→ **Instructions for the task**: Using the records below, find every line that includes "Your" and copy it.
*** Opening Entries provided ***
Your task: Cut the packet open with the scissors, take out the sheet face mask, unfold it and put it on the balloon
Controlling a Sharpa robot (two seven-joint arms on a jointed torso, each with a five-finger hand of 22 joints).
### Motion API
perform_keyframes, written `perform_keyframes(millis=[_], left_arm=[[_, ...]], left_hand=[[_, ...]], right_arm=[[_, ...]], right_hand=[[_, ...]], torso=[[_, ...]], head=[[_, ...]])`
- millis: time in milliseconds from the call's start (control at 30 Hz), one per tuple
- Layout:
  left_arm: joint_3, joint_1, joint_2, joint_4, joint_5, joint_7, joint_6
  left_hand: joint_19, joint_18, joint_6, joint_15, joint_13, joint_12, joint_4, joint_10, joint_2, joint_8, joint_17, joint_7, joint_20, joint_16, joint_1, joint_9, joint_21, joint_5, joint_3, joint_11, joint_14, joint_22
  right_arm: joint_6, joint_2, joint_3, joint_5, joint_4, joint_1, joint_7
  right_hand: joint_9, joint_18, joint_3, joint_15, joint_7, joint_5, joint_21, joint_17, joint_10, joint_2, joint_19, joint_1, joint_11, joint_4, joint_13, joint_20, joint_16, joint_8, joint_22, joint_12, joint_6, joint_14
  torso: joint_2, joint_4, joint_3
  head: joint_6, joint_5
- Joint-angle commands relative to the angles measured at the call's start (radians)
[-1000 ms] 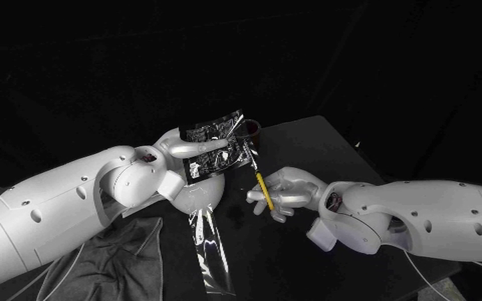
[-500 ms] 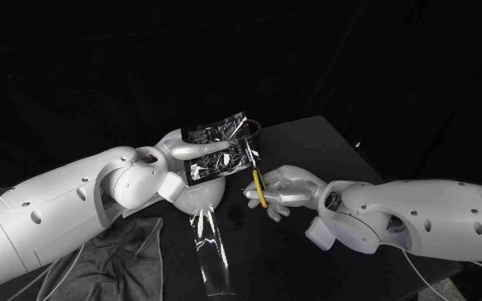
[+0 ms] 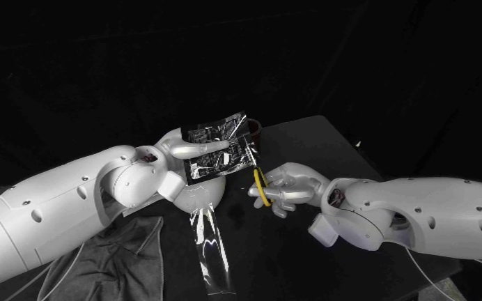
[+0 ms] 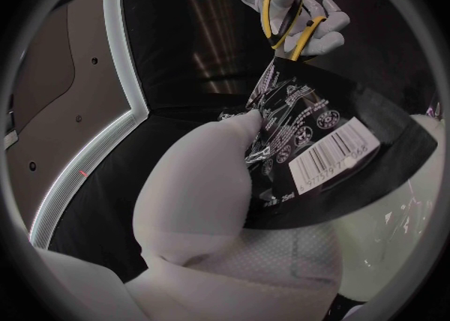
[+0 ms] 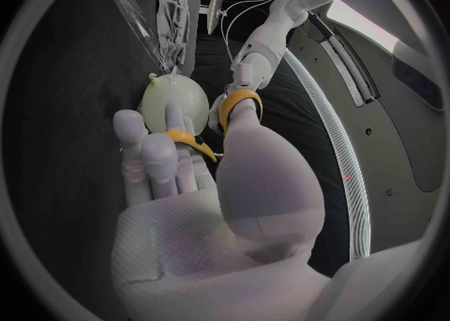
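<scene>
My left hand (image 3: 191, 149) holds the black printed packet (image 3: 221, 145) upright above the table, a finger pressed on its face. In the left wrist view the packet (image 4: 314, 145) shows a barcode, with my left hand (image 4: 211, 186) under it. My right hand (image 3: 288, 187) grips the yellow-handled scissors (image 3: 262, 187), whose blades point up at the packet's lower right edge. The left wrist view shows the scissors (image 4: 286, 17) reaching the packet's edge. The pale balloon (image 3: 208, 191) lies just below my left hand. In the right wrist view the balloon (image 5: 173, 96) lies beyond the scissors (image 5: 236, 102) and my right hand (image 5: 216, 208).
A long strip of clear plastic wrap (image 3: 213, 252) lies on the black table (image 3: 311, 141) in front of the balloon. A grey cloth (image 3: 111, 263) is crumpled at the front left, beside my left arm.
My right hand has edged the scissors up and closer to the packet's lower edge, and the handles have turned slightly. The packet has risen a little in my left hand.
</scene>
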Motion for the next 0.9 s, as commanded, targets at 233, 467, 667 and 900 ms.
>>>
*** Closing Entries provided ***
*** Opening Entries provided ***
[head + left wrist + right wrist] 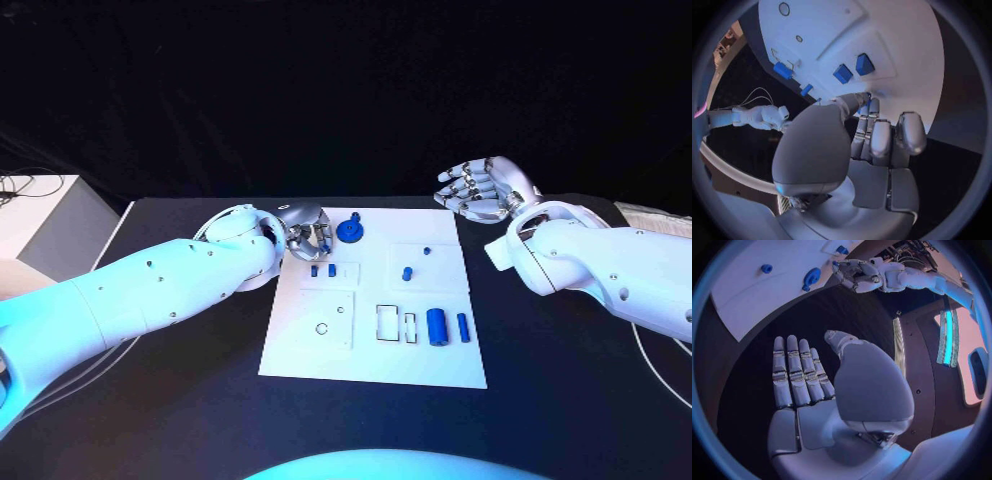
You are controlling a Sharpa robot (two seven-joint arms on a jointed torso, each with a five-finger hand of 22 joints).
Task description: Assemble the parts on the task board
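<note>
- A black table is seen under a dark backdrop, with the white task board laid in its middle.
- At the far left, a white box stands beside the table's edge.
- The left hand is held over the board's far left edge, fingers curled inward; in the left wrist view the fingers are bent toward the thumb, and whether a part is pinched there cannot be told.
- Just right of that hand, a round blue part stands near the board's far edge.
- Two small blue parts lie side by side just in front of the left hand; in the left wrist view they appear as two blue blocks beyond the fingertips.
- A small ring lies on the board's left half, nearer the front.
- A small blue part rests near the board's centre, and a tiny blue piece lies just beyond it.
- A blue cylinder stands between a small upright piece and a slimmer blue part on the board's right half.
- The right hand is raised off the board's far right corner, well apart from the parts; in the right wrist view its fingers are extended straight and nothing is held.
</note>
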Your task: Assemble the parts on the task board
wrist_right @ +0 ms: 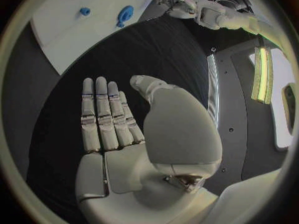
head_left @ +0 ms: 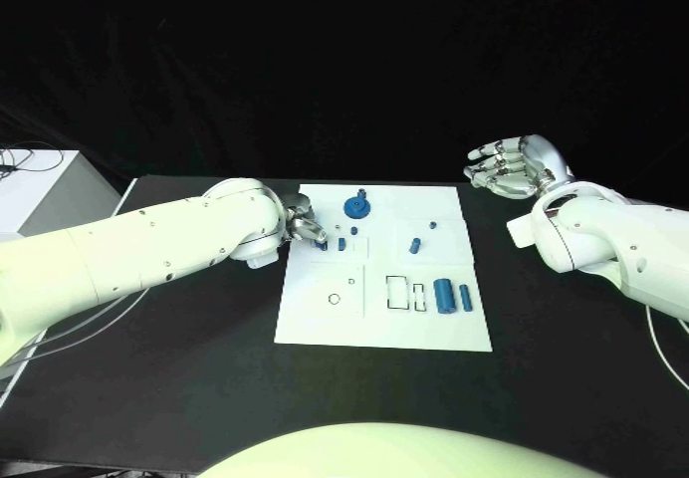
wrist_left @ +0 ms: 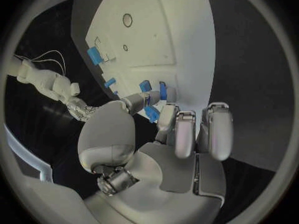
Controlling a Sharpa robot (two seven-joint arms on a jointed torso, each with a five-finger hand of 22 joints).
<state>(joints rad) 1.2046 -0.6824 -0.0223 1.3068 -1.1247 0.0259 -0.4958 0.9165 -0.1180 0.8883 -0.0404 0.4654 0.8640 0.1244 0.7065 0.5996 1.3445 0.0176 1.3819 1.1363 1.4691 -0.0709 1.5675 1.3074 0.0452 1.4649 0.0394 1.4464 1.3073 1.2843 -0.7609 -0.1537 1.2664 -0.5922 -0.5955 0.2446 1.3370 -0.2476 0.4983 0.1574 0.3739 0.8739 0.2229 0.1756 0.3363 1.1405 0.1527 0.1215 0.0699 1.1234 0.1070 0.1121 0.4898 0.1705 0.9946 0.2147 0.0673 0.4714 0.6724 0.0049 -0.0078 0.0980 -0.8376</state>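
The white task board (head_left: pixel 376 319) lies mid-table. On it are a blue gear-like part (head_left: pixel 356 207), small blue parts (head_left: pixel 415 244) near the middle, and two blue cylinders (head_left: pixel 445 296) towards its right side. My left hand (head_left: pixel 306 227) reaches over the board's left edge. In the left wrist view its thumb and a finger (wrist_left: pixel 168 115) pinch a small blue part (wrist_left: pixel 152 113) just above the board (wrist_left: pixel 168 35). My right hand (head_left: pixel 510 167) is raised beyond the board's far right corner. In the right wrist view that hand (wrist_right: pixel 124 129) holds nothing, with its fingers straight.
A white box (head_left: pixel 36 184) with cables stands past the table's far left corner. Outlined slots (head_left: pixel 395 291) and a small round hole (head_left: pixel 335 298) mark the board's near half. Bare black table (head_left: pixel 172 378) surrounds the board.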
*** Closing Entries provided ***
→ **Exercise result**:
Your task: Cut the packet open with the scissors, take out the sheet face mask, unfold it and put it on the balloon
Your task: Assemble the parts on the task board

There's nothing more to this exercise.